** Problem description **
Pictures stay out; please output the remaining data exactly.

** Collected material **
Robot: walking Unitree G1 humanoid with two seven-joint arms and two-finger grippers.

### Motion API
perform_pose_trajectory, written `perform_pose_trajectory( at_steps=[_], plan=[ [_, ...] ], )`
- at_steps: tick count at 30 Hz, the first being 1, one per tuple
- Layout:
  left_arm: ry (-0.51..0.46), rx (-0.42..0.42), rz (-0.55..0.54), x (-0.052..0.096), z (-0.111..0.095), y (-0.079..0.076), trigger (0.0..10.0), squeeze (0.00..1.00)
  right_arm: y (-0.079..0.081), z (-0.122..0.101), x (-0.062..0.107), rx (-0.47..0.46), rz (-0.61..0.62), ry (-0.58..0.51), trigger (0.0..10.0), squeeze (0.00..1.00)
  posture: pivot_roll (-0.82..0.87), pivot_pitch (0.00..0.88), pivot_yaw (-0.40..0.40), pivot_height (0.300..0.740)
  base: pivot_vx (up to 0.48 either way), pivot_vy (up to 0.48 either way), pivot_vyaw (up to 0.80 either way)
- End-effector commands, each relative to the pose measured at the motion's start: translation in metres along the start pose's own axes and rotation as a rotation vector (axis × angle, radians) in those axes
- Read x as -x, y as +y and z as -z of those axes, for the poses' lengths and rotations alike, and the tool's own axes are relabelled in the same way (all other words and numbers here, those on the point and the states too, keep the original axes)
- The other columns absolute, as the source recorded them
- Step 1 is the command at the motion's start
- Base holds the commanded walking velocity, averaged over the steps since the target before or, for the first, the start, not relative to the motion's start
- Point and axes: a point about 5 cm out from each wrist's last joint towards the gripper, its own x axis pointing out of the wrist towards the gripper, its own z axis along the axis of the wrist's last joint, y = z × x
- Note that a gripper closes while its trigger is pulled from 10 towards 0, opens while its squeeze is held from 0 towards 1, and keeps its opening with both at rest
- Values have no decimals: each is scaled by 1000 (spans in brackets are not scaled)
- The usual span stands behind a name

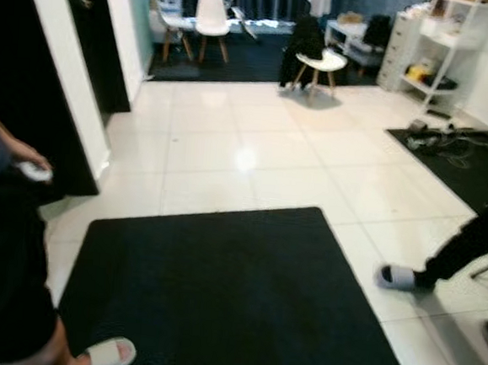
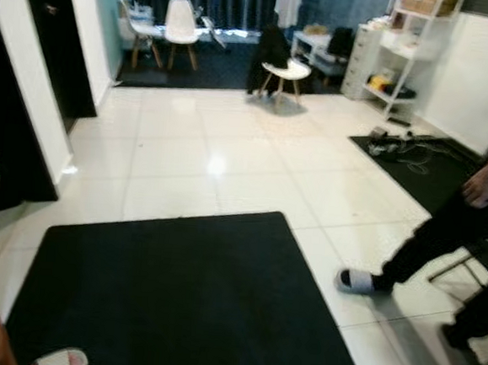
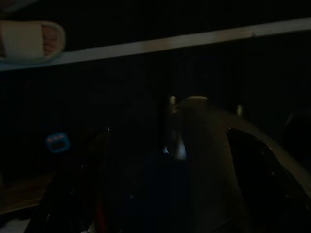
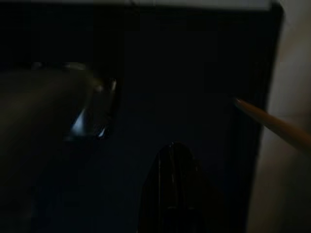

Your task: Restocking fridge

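I face a white tiled floor (image 1: pixel 255 150) with a large black mat (image 1: pixel 226 299) just before me. Both arms hang low over it. In the dim right wrist view, my right gripper (image 4: pixel 171 160) shows as one black finger (image 4: pixel 172 194) above the mat, near the mat's edge with pale tile (image 4: pixel 286 73) beside it. The left wrist view is very dark: my left gripper (image 3: pixel 165 204) is a vague dark shape over the mat, near a sandalled foot (image 3: pixel 31 41).
A person in dark shorts stands close at my left, holding a small white object (image 1: pixel 33 170). Another person's leg and grey slipper (image 2: pixel 359 280) step in from the right. White chairs (image 1: pixel 213 19), a stool with a dark jacket (image 1: pixel 313 57), shelves (image 1: pixel 441 46) and a cable-strewn mat (image 1: pixel 466 158) lie farther off.
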Motion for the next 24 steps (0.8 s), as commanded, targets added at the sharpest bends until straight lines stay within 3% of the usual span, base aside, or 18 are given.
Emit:
perform_pose_trajectory(
  at_steps=[1, 5, 24],
  plan=[
    [2, -14, 6, 0, -1, -1, 10000, 0, -7, 8, 2, 9, 20, 27, 10000, 0, -72, 0, 20, 740, 341, 0, 0],
    [0, -13, 4, -1, -2, -1, 10000, 0, -5, 10, 2, 31, 14, 44, 10000, 0, -73, 0, 21, 740, 341, 0, -398],
    [1, -24, 20, -3, -5, -7, 10000, 0, -8, 13, 2, 53, 25, 67, 10000, 0, -87, 0, 18, 740, 325, 0, -792]
  ],
)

** Exercise output **
Robot: walking Unitree G1 humanoid with two seven-joint arms and two-finger grippers.

### Motion API
perform_pose_trajectory, written `perform_pose_trajectory( at_steps=[_], plan=[ [_, ...] ], )`
- at_steps: tick count at 30 Hz, the first being 1, one per tuple
- Layout:
  left_arm: ry (-0.51..0.46), rx (-0.42..0.42), rz (-0.55..0.54), x (-0.052..0.096), z (-0.111..0.095), y (-0.079..0.076), trigger (0.0..10.0), squeeze (0.00..1.00)
  right_arm: y (-0.079..0.081), z (-0.122..0.101), x (-0.062..0.107), rx (-0.47..0.46), rz (-0.61..0.62), ry (-0.58..0.51), trigger (0.0..10.0), squeeze (0.00..1.00)
  posture: pivot_roll (-0.82..0.87), pivot_pitch (0.00..0.88), pivot_yaw (-0.40..0.40), pivot_height (0.300..0.740)
  base: pivot_vx (up to 0.48 either way), pivot_vy (up to 0.48 either way), pivot_vyaw (up to 0.80 either way)
- End-effector commands, each relative to the pose measured at the motion's start: translation in metres along the start pose's own axes and rotation as a rotation vector (axis × angle, radians) in those axes
- Read x as -x, y as +y and z as -z of those axes, for the poses' lengths and rotations alike, and the tool's own axes are relabelled in the same way (all other words and numbers here, those on the point and the states too, keep the original axes)
- The other columns absolute, as the source recorded them
- Step 1 is the command at the motion's start
- Base holds the commanded walking velocity, averaged over the steps since the target before or, for the first, the start, not relative to the motion's start
- Point and axes: a point about 5 cm out from each wrist's last joint towards the gripper, its own x axis pointing out of the wrist towards the gripper, its own z axis along the axis of the wrist's last joint, y = z × x
- Note that a gripper closes while its trigger is pulled from 10 towards 0, opens while its squeeze is held from 0 towards 1, and keeps its opening with both at rest
- Values have no decimals: each is scaled by 1000 (spans in brackets are not scaled)
- The usual span stands behind a name


Your task: Restocking fridge

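I face a white tiled floor (image 1: pixel 255 150) with a large black mat (image 1: pixel 226 299) just before me. Both arms hang low over it. In the dim right wrist view, my right gripper (image 4: pixel 171 160) shows as one black finger (image 4: pixel 172 194) above the mat, near the mat's edge with pale tile (image 4: pixel 286 73) beside it. The left wrist view is very dark: my left gripper (image 3: pixel 165 204) is a vague dark shape over the mat, near a sandalled foot (image 3: pixel 31 41).
A person in dark shorts stands close at my left, holding a small white object (image 1: pixel 33 170). Another person's leg and grey slipper (image 2: pixel 359 280) step in from the right. White chairs (image 1: pixel 213 19), a stool with a dark jacket (image 1: pixel 313 57), shelves (image 1: pixel 441 46) and a cable-strewn mat (image 1: pixel 466 158) lie farther off.
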Motion for the next 24 steps (0.8 s), as commanded, targets added at the sharpest bends until straight lines stay within 3% of the usual span, base aside, or 18 are given.
Emit:
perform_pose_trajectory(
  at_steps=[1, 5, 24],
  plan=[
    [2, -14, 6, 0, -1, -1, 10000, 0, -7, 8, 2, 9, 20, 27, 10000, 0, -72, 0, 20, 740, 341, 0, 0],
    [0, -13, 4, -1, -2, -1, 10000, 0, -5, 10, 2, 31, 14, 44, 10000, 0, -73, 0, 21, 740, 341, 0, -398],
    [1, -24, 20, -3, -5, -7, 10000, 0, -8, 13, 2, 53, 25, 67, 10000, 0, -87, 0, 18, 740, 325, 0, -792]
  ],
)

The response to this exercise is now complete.